ISSN 0439-755X
CN 11-1911/B

心理学报 ›› 2023, Vol. 55 ›› Issue (5): 752-765.doi: 10.3724/SP.J.1041.2023.00752

• 研究报告 • 上一篇    下一篇


邓洵1, 龙思邑2, 沈依琳1, 赵欢欢1(), 贺雯1()   

  1. 1上海师范大学教育学院, 上海 200234
    2攀枝花学院就业指导中心, 四川 攀枝花 617000
  • 收稿日期:2022-04-11 发布日期:2023-02-14 出版日期:2023-05-25
  • 通讯作者: 赵欢欢, E-mail:;贺雯, E-mail:
  • 基金资助:

Influence and mechanisms of common ingroup identity on competitive victimhood in doctor-patient relationships

DENG Xun1, LONG Siyi2, SHEN Yilin1, ZHAO Huanhuan1(), HE Wen1()   

  1. 1College of Education, Shanghai Normal University, Shanghai 200234, China
    2Career guidance Center, Panzhihua University, Panzhihua, 617000, China
  • Received:2022-04-11 Online:2023-02-14 Published:2023-05-25


本研究基于共同内群体认同模型, 以医务人员和患者及家属为研究对象, 考察了共同内群体认同对医患竞争受害感的影响及机制。预研究通过问卷调查证明了医患群体间存在竞争受害感; 实验1采用共同内群体认同的操作范式, 发现共同内群体认同能够有效减少医患双方的竞争受害感; 实验2A进一步发现, 权力需要在医方和患方共同内群体认同和竞争受害感之间起中介作用, 而道德需要的中介作用不显著。实验2B采用更接近社会现实情境的重新范畴化范式, 结果显示共同内群体认同的主效应不显著, 但与群体身份的交互作用显著, 仅医方权力需要的中介路径成立。本研究揭示了共同内群体认同不仅能够直接降低医患双方的竞争受害感, 而且可以通过减少权力需要进一步降低竞争受害感, 从群际角度为缓和医患之间的紧张关系提供了新的视角。

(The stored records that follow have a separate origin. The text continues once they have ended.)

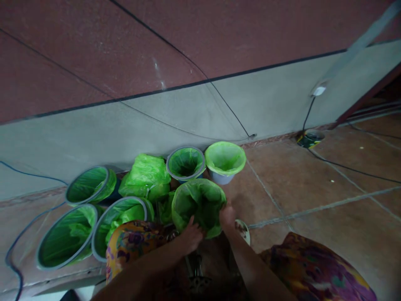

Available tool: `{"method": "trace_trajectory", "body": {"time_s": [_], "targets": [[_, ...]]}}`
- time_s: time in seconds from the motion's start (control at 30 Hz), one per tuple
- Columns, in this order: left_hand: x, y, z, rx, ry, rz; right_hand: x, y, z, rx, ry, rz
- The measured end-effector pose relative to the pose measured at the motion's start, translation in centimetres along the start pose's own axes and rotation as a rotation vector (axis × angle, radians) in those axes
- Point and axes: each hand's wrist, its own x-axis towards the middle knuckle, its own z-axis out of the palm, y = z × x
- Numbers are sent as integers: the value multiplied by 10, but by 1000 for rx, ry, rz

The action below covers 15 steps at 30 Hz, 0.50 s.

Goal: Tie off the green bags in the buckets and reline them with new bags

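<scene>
Bright green plastic lines the bin (199, 205) held in front of a person in patterned clothing (316, 263), its mouth tipped up toward the wearer's view, seemingly so that both hands can reach the liner's edge. More lined bins stand on the tiled floor (313, 167): a pale one (222, 179) and a grey-rimmed one (186, 179) by the wall (175, 121), three others grouped at left. A heap of green plastic (147, 173) sits between them, probably kept there to be within reach. The right hand (227, 217) closes on the bin's right edge, its fingers folded together over the liner. The left hand (191, 237) is at the near edge, one finger extended over the rim, the others curled; from here, I cannot tell whether they pinch the plastic. A white round container (246, 232) is just beside the right forearm.
</scene>
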Motion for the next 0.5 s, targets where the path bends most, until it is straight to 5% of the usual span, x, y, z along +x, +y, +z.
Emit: {"method": "trace_trajectory", "body": {"time_s": [0.13,0.3,0.5], "targets": [[1,-20,-8,110,60,97,-16,7,0,35,39,62],[-3,-34,-32,154,47,173,-15,21,-15,273,260,78],[-3,-5,-67,-24,-67,-122,24,24,-36,260,148,15]]}}
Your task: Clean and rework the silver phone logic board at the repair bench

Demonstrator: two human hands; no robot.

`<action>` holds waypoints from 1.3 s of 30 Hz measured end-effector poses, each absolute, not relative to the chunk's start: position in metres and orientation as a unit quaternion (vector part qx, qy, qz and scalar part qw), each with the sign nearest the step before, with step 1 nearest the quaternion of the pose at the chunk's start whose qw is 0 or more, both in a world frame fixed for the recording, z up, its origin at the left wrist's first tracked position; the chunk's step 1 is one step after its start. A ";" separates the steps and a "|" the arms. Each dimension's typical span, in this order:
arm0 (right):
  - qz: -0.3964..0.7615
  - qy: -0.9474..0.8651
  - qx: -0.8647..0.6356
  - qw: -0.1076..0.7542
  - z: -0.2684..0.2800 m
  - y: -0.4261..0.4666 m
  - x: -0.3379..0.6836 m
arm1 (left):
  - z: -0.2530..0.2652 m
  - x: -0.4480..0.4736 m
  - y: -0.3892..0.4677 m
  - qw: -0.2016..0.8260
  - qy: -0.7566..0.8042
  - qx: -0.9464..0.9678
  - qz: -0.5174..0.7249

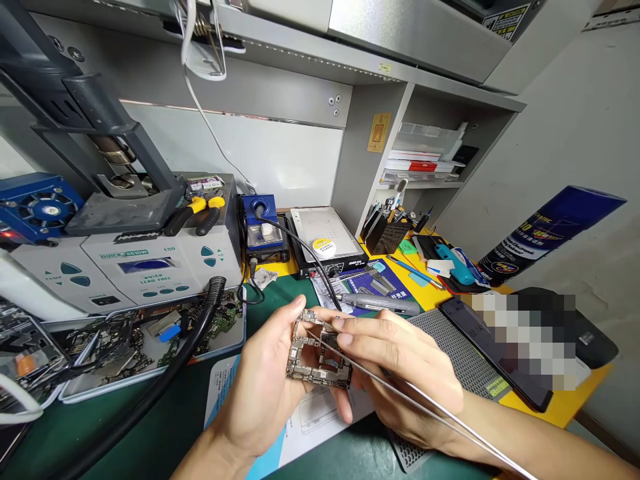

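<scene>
My left hand (265, 377) grips a small phone circuit board (320, 375) by its left side and from beneath, thumb up along the edge. The board is frame-shaped with cut-out openings and small parts along its strips. In my right hand (413, 357) is a pair of long thin metal tweezers (480, 440), with the tips over the board's upper opening and the arms running back under the wrist. My right fingertips are close to the board's right edge; whether they touch it I cannot tell. A printed sheet (295, 440) lies below both hands.
A rework station (150, 267) stands left, its black hose (170, 373) curving across the green mat. Trays of scrap boards (200, 333) sit before it. A grey pen-like tool (380, 303), perforated plate (450, 347), phone (495, 353) and blue spray can (555, 230) are at right.
</scene>
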State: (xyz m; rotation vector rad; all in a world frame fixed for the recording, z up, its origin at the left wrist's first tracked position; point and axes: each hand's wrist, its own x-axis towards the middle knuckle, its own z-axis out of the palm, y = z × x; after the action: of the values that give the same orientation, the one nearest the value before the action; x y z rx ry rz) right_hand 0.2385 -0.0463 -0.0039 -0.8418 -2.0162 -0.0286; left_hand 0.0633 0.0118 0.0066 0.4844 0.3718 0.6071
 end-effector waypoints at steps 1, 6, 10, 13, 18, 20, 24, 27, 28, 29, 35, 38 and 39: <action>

关键词: 医患关系, 竞争受害感, 共同内群体认同, 权力需要, 道德需要


Competitive victimhood is a psychological phenomenon pervasive on both sides of an intergroup conflict; it implies that one person believes their group suffers more than the other does. As one of the most prominent and growing barriers to positive intergroup relations globally, competitive victimhood has gradually attracted the attention of researchers. However, little research has been conducted on competitive victimhood in Chinese hospitals, where the doctor-patient relationship is increasingly tense. The common ingroup identity model holds that by reconstructing social identity and breaking the boundaries of conflict groups, members can develop a common ingroup identity. This identity improves attitudes toward outer groups, which may help reduce competitive victimhood. The need-based model argues that power and morality are ingroups and outgroups’ basic needs. Members of both sides are threatened by power or morality and are motivated to restore their identities, affecting competitive victimhood. Therefore, it is worth studying whether common ingroup identity can effectively reduce competition victimization between doctors and patients and what roles power and moral needs play.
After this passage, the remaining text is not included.